What is needed
Where a line below holds the string "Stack", that line goes into the answer.

Extracted data
<<<<

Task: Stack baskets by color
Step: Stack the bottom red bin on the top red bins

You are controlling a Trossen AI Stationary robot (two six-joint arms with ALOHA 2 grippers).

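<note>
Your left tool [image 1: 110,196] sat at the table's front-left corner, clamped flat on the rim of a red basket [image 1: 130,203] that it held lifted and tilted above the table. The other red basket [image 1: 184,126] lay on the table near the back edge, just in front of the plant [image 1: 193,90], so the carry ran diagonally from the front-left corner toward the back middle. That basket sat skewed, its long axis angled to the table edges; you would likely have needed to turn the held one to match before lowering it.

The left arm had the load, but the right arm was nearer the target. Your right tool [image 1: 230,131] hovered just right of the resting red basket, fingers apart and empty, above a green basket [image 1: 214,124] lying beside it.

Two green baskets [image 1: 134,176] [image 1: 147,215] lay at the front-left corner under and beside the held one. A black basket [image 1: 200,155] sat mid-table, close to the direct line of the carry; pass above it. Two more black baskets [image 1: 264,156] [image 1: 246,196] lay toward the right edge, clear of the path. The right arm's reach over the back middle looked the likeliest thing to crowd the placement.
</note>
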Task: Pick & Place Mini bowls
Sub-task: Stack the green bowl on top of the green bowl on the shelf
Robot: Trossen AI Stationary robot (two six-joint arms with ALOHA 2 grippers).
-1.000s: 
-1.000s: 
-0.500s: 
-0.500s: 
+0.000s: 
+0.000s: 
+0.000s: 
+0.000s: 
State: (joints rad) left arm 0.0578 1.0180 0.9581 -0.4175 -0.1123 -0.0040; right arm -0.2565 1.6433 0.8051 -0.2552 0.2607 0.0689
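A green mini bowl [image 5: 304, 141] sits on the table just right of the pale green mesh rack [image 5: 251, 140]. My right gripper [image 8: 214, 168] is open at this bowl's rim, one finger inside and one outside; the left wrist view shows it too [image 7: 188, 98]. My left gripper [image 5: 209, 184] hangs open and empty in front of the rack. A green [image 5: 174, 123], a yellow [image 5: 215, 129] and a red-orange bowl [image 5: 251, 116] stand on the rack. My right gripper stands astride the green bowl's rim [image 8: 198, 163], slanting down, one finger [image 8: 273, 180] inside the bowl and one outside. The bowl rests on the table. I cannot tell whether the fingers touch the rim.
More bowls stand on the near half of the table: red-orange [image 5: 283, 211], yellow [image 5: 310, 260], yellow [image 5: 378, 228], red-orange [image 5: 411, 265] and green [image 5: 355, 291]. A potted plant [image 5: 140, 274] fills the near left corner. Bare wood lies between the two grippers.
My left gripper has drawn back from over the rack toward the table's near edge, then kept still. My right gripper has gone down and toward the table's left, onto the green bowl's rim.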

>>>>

Task result
Task: Stack baskets by color
Step: Stack the bottom red bin on the top red bins
Sub-task: Stack the green bowl on top of the green bowl on the shelf

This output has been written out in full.